━━━━━ STORED DATA ━━━━━

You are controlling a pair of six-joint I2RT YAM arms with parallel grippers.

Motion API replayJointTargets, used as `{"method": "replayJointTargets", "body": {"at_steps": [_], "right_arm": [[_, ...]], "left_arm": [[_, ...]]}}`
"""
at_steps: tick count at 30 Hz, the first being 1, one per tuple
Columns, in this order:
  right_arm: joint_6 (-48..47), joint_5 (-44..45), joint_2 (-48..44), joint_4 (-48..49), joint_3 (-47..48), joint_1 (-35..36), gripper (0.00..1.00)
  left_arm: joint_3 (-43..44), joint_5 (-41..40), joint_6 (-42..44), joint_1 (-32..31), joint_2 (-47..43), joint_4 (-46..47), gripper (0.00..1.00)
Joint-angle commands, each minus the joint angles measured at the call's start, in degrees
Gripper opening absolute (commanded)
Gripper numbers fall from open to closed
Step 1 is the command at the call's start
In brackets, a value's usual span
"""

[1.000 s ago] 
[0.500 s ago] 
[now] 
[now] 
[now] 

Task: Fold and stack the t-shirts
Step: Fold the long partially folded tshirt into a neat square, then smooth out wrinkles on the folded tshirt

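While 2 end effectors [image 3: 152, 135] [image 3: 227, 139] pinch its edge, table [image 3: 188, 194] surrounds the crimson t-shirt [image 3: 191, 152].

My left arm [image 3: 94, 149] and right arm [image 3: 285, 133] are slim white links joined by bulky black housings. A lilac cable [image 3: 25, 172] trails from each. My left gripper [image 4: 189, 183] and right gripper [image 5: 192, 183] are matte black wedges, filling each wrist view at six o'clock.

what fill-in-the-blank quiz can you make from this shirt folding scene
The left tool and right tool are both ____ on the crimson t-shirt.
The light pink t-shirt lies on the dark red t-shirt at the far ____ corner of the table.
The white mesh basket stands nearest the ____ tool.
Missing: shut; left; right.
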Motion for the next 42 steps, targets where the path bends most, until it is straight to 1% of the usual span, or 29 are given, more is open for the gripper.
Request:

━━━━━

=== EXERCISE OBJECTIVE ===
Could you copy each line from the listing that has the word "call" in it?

=== REPLY TO THE EXERCISE ===
Joint-angle commands, each minus the joint angles measured at the call's start, in degrees
Step 1 is the command at the call's start

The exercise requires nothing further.